**PROBLEM:** Transcribe the listing below verbatim, omitting pictures.

***

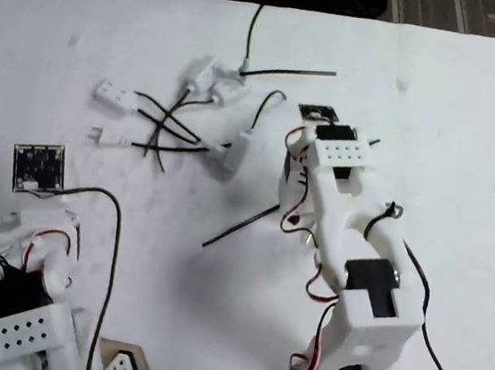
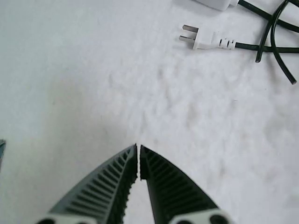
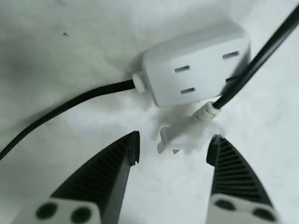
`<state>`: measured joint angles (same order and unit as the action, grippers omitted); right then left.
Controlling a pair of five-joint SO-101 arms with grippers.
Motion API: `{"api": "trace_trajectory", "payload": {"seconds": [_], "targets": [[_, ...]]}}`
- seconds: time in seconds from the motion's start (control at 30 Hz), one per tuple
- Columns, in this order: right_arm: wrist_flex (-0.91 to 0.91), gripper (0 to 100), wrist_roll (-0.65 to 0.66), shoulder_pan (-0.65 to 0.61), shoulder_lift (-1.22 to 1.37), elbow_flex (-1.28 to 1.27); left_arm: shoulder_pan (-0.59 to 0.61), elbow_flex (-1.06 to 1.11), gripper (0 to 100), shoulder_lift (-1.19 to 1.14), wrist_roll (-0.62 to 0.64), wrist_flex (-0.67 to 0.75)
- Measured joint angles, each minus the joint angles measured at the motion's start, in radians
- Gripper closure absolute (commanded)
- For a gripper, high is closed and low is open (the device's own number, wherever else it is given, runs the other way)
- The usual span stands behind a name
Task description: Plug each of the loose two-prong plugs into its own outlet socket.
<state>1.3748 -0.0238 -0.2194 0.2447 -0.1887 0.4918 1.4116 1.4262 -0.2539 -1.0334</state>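
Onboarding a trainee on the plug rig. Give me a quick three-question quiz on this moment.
1. True or false: the left gripper is open.
2. What lies between the right gripper fingertips? A) a corded plug B) a screwdriver C) nothing
3. Short answer: how many prongs show on the lone plug in the left wrist view?
Key: 1 false; 2 A; 3 two.

Left side's easy: bare table (image 2: 93,84) runs from the left gripper (image 2: 138,149) up to the loose plug (image 2: 205,41), with only a tangle of black cables (image 2: 273,28) crowding its tail. Right side's tighter: the small plug (image 3: 184,135) sits between the spread fingers of the right gripper (image 3: 174,142), just beside the outlet block (image 3: 196,70), and its cord (image 3: 261,60) is draped over the block's corner.
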Motion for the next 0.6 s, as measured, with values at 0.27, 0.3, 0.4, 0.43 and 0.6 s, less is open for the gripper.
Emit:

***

**SOLUTION:**
`<state>`: measured joint angles (same order and unit as the action, grippers omitted); right then left.
Controlling a pair of five-joint SO-101 arms with grippers.
Motion API: `{"api": "trace_trajectory", "payload": {"seconds": [_], "targets": [[_, ...]]}}`
- seconds: time in seconds from the motion's start (control at 30 Hz), one per tuple
- Columns, in this order: right_arm: wrist_flex (-0.91 to 0.91), gripper (0 to 100), wrist_roll (-0.65 to 0.66), shoulder_pan (-0.65 to 0.61), shoulder_lift (-1.22 to 1.37), elbow_flex (-1.28 to 1.27); left_arm: shoulder_pan (-0.59 to 0.61), elbow_flex (-1.06 to 1.11), gripper (0 to 100), shoulder_lift (-1.19 to 1.14), wrist_roll (-0.62 to 0.64), wrist_flex (-0.67 to 0.75)
- Measured joint angles, each minus the joint angles measured at the motion's start, in radians
- Gripper closure absolute (commanded)
- For a gripper, high is closed and low is open (the device's own number, wherever else it is given, runs the other way)
- The usual span stands behind a name
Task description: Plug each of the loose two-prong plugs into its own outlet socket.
<state>1.3748 -0.0238 -0.2194 0.2447 -0.1887 0.4918 1.4116 1.4262 -0.2539 -1.0334</state>
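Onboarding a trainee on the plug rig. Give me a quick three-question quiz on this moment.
1. True or false: the left gripper is open.
2. What lies between the right gripper fingertips? A) a corded plug B) a screwdriver C) nothing
3. Short answer: how many prongs show on the lone plug in the left wrist view?
Key: 1 false; 2 A; 3 two.

Left side's easy: bare table (image 2: 93,84) runs from the left gripper (image 2: 138,149) up to the loose plug (image 2: 205,41), with only a tangle of black cables (image 2: 273,28) crowding its tail. Right side's tighter: the small plug (image 3: 184,135) sits between the spread fingers of the right gripper (image 3: 174,142), just beside the outlet block (image 3: 196,70), and its cord (image 3: 261,60) is draped over the block's corner.
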Motion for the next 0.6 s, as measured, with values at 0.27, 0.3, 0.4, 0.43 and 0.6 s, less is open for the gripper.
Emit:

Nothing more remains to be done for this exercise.